In the same year, Google unveiled a list of 20 startups for its Startups Accelerator: Women Founders programme. Google said it had received more than 300 applications for the 12-week training, designed to empower women entrepreneurs who use technology to solve complex problems and make a positive impact.
Again, Kalaari Capital, SAHA Fund, Shecapital and Arise (StrongHer) Ventures are some of the major funds focussing on female founders. Additionally, India has seen a rising class of women investors, bringing years of experience to the table and emerging as role models for the country’s youth.
Women-led communities like Womennovator, leap.club, HEN India, the Federation Of Indian Women Entrepreneurs (FIWE) and the Women Entrepreneurs’ Council – AIAI India are also maturing fast and playing a pivotal role in fostering entrepreneurship among women. They help develop leadership acumen and provide robust networking platforms to connect women founders with external resources.

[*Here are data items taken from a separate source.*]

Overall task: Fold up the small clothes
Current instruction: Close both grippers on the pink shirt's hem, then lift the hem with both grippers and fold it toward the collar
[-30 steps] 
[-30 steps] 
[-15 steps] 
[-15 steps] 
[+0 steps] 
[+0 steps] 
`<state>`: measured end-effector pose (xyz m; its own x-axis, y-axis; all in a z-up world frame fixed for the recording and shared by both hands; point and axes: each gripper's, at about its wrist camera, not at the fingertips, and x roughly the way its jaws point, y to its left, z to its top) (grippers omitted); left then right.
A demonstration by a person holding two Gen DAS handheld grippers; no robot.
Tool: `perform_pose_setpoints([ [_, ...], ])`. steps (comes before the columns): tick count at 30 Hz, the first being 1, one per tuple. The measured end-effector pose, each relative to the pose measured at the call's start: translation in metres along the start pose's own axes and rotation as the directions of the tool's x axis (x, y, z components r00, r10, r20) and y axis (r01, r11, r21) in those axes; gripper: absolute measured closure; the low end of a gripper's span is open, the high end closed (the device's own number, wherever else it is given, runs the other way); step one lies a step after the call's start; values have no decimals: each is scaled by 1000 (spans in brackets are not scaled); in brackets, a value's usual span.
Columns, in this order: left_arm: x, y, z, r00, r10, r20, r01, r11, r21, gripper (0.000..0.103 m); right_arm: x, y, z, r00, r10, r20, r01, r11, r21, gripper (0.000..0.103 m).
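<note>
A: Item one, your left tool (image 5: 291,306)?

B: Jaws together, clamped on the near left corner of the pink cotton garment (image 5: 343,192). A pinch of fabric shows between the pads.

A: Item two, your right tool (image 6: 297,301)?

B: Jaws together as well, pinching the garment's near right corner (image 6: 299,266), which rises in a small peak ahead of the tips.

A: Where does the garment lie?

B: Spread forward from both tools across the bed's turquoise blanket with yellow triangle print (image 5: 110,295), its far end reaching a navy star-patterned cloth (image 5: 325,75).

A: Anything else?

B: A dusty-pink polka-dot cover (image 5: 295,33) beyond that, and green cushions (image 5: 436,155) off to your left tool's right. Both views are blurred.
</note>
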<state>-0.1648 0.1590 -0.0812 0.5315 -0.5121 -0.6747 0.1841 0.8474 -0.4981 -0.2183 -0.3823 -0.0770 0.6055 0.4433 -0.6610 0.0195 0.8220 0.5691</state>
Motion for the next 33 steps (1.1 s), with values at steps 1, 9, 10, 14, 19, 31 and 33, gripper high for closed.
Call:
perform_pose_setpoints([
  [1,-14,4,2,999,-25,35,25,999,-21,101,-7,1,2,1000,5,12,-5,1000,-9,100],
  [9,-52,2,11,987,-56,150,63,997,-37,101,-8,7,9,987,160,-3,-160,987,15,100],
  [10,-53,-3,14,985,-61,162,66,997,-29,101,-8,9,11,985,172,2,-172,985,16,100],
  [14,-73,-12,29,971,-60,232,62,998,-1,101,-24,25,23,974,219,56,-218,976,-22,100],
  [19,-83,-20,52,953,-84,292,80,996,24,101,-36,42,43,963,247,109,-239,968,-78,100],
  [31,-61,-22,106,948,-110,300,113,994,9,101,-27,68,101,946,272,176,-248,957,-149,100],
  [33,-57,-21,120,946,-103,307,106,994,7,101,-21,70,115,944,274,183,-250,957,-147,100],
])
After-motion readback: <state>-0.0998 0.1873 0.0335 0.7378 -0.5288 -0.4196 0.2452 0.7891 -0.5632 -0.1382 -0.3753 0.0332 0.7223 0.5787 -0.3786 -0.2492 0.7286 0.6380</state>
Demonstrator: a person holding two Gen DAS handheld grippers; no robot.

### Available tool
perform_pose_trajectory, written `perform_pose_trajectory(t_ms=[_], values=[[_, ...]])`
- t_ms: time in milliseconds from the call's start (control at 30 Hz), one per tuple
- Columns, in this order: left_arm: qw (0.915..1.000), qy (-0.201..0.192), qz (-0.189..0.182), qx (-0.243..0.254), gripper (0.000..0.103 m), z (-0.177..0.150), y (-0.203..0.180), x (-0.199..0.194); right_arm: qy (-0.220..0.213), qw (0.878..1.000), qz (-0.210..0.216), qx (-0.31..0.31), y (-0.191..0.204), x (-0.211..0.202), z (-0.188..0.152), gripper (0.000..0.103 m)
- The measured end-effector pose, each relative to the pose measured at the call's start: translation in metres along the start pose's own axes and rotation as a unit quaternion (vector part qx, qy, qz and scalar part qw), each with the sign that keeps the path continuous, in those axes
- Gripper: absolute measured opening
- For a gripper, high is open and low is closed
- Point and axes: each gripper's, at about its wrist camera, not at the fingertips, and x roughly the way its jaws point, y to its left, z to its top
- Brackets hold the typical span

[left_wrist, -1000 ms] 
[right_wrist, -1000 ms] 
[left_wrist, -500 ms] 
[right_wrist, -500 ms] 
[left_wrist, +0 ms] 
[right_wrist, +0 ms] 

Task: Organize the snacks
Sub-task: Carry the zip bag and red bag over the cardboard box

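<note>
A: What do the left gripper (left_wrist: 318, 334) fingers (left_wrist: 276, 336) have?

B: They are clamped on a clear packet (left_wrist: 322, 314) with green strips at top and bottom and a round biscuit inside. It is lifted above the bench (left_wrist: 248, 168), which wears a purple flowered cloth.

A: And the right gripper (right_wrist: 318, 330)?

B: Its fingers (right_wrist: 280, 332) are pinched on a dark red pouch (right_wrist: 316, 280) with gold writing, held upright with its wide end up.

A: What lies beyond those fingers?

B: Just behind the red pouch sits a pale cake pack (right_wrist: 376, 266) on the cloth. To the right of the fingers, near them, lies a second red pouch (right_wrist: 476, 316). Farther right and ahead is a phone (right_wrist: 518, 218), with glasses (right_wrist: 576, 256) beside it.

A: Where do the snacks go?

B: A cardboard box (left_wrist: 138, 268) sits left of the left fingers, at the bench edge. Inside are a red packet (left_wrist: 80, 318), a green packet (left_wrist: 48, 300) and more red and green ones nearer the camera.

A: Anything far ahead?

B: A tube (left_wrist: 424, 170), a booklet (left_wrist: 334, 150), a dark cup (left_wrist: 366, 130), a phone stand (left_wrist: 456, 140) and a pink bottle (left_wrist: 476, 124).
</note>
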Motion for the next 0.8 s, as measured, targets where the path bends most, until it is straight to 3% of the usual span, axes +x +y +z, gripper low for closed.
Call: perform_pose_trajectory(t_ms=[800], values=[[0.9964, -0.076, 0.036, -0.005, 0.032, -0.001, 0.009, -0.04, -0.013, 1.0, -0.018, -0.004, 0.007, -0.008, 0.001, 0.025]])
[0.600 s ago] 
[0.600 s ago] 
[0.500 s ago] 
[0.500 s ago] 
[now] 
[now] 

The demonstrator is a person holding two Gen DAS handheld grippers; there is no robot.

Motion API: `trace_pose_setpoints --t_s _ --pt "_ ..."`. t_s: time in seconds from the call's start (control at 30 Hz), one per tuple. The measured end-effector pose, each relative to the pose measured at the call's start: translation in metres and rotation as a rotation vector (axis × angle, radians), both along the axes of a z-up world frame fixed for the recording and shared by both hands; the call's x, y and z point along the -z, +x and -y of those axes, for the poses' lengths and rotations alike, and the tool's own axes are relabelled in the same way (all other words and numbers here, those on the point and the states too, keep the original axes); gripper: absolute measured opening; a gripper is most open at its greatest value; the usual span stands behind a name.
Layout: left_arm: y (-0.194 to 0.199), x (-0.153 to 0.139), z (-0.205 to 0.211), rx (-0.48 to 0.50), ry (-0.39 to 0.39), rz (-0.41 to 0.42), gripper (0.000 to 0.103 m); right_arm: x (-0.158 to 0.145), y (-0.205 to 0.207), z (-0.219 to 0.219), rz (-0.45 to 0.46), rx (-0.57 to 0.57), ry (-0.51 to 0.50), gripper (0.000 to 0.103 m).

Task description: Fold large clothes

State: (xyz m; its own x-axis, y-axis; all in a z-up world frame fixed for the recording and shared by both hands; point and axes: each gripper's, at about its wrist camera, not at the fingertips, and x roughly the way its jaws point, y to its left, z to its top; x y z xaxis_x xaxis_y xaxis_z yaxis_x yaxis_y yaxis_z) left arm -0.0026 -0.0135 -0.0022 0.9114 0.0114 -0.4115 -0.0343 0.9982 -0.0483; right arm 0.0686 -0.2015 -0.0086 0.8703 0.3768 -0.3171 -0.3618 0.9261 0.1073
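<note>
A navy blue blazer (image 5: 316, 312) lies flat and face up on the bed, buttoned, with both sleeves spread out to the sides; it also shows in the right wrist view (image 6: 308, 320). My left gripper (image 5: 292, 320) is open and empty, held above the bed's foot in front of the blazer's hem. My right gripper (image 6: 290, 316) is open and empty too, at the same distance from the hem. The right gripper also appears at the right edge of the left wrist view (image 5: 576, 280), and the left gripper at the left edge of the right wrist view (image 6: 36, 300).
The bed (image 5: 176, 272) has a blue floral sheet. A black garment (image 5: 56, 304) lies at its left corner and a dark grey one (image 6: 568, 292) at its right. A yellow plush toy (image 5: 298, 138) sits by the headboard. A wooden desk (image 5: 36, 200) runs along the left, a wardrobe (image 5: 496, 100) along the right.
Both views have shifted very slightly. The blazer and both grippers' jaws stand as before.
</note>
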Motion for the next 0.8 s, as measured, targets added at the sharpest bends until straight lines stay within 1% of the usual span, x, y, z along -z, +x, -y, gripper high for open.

These are sound endeavours, but are they enough to reduce the gender disparity in venture funding?
Pearl Agarwal, the founder and managing director of Eximius Ventures, noted that out of the 100 pitches the pre-seed VC fund receives, 85% come from startups led by men. It means, despite the concerted efforts of many VCs, communities and support groups, the systemic biases against women in startups continue to exist, resulting in scant participation and a persistent imbalance in the funding ratio even in later stages when performances matter most instead of perception.
There is a pressing need for heightened gender neutrality and an equitable evaluation process for more equitable funding across the investment ecosystem. With investors sitting on more than $23 Bn dry powder, 2024 may bring new hopes for female founders if the stage is set for diversity and growth.